Action Plan for ML-Team

1. Data mixes

[ ] create a list of all datasets under consideration for OA SFT, identify datasets that need further processing (e.g. multi-turn and need to be converted to OA jsonl format), list will be created as OA SFT Dataset Quality & Data Mix sheet.
[ ] write loaders, make sure all datasets can be loaded
[ ] generating dataset statistics (number of messages, number of turns in conversations)
[ ] manually asses the quality (subjective opinion) of a sampled subsets of the datasets
[ ] determine fraction of each dataset to be used for SFT (e.g. which language, how many messages), goal: balanced dataset
[ ] prepare two-stage training configuration: stage 1: wide dataset mix (including potentially lower quality data); stage 2: fine-tuning on (smaller) high quality dataset (i.e. best data from OIG & OA only)
[ ] test sampling and inspect batches

2. Tokenization

[ ] end all assistant messages with special <User> token (v2 format)
[ ] check options to tokenize numbers as single tokens per digit and run experiment to assess "math skills" (standard tokenization vs. pre-digit tokenization)

3. Evaluation

[ ] create list of most useful benchmarks to run for our model (e.g. to measure "fine-tuning tax", loss of academic benchmark scores)
[ ] create a script to run automatic benchmarks for our model
[ ] implement one useful benchmark, e.g. 'wizard of wikipedia' or 'wizard of the internet'. (see https://github.com/LAION-AI/Open-Assistant/issues/1908)
[ ] create a RM manual evaluation script as sanity check, similar to sampling-report.py
[ ] adapt sampling-report.py script to stop sampling on <user> tokens

4. Reward model

[ ] review our reward model code, do we have an impl that matches the loss in the InstructGPT paper? What are possible improvements?
[ ] discuss options to incorporate additional OA-data beside ranks: labels, emojis, deleted-status. dataset for RM training
[ ] run evaluation, e.g. what is the accuracy of the RM on test-set?
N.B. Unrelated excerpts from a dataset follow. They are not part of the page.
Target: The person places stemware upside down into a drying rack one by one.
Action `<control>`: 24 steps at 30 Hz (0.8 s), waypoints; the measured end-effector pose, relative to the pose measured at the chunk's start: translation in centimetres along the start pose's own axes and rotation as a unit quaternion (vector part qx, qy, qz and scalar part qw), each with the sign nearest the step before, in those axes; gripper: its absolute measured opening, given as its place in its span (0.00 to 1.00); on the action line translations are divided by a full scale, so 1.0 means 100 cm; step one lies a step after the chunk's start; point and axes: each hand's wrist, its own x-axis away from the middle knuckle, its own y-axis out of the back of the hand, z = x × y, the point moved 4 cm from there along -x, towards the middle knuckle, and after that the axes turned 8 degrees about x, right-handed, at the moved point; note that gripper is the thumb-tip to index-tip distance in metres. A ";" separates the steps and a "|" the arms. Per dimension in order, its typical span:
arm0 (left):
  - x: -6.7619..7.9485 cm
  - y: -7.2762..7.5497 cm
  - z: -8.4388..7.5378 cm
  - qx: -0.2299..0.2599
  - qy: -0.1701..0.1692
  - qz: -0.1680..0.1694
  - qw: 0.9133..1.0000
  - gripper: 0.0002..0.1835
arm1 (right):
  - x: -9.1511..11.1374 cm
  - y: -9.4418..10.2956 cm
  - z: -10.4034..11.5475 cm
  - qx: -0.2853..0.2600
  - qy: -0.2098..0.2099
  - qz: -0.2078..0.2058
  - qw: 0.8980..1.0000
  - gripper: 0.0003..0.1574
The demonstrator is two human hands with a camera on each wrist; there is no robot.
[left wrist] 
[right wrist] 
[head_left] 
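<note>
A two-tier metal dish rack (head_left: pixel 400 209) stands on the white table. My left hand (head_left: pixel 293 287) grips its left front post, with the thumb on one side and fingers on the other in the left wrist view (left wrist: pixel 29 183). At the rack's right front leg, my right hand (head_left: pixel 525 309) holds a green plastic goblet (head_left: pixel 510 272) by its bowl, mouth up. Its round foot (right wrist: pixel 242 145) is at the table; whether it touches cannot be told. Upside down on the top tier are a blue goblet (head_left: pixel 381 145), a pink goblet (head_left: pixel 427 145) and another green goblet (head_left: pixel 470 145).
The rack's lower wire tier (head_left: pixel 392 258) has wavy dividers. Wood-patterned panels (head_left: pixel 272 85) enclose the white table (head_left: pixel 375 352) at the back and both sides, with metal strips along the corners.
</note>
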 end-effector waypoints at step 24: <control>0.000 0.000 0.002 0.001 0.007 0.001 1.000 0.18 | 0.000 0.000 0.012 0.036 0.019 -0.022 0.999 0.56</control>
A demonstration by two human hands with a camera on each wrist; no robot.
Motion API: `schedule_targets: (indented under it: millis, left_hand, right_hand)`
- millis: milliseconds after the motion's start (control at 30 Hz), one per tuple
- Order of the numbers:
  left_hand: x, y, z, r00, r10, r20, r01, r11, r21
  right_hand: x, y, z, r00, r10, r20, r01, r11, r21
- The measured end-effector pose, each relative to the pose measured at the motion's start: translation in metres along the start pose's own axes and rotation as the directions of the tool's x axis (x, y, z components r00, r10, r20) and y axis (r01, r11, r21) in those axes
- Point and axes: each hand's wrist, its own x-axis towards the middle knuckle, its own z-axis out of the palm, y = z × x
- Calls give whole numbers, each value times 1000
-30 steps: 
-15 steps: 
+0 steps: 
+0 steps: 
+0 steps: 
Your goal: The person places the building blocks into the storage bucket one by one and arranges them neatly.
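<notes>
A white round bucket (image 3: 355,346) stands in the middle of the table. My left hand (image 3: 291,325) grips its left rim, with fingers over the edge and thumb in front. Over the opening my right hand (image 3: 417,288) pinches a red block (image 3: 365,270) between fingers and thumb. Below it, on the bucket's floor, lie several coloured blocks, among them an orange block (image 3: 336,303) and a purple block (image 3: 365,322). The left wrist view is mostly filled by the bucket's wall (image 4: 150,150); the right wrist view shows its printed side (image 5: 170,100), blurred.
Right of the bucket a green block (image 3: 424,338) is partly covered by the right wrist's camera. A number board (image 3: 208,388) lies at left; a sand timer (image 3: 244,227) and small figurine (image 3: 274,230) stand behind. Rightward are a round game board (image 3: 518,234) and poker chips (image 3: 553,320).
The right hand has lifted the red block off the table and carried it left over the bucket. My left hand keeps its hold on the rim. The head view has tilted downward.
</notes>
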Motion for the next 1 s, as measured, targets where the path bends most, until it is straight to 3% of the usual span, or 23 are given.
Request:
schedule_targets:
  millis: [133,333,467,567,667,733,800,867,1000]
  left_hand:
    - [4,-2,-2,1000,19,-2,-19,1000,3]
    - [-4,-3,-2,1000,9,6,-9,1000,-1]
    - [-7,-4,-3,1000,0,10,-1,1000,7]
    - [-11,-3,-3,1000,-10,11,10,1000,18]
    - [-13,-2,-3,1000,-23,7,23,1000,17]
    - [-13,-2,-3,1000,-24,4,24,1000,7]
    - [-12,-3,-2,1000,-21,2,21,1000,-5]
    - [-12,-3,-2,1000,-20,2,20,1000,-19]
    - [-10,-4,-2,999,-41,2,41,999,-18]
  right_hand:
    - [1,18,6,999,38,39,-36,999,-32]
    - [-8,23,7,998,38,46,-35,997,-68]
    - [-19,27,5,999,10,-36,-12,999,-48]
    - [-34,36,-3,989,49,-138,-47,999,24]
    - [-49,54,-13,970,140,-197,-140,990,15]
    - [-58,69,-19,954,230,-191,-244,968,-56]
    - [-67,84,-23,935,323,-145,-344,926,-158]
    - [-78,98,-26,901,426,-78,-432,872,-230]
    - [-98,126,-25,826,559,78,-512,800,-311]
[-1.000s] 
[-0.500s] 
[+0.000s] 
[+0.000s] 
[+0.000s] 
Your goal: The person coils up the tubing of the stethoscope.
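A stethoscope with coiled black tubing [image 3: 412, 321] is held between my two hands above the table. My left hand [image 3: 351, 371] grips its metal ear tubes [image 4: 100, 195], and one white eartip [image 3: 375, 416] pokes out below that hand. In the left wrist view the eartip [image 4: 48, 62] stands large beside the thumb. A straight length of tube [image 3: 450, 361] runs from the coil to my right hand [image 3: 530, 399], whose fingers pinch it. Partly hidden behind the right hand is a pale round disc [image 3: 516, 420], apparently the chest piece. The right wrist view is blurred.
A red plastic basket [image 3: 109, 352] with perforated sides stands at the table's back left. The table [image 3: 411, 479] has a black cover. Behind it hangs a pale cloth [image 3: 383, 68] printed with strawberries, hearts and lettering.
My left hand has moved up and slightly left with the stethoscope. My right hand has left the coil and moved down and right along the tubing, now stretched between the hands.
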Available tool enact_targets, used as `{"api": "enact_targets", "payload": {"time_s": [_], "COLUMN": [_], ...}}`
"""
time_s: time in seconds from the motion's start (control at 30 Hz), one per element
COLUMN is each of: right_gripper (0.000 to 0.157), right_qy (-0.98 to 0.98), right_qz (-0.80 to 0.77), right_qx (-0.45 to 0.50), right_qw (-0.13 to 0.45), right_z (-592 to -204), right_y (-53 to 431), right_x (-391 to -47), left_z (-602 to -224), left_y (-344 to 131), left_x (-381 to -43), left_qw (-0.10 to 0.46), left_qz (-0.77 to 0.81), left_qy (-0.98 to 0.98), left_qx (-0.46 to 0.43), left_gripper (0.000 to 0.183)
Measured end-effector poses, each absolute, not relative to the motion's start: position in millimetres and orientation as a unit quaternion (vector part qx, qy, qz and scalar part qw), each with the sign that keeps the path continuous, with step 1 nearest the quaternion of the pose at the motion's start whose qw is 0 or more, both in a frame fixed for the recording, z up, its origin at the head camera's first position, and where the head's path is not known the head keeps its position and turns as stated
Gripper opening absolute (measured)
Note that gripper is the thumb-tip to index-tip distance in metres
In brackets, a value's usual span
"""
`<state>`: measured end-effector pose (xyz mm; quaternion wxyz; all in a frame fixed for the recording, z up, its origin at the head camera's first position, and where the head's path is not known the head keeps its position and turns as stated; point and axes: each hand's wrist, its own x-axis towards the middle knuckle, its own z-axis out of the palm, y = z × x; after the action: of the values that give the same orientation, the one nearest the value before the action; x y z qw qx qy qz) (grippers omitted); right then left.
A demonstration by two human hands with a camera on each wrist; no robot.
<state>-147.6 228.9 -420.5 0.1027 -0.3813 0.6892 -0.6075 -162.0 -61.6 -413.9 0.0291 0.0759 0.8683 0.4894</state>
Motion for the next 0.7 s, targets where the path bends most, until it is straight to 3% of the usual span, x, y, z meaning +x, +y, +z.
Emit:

5. Synthetic assistant replies

[ ] generating multiple diverse synthetic replies for prompts (e.g. filtering with Reward model)
[ ] filter reply candidates with reward model, load them in DB for ranking by humans
[ ] write script to compare actual user rankings and RM predictions

6. RL finetuning

[ ] first sucessful fine-tuning of OA SFT model with trlx that shows significant reward improvements

7. Storage

[ ] determine where to (temporarily) store trained models for evaluation

Mar 05 '23 18:03 andreaskoepf

check options to tokenize numbers as single tokens per digit and run experiment to assess "math skills" (standard tokenization vs. pre-digit tokenization)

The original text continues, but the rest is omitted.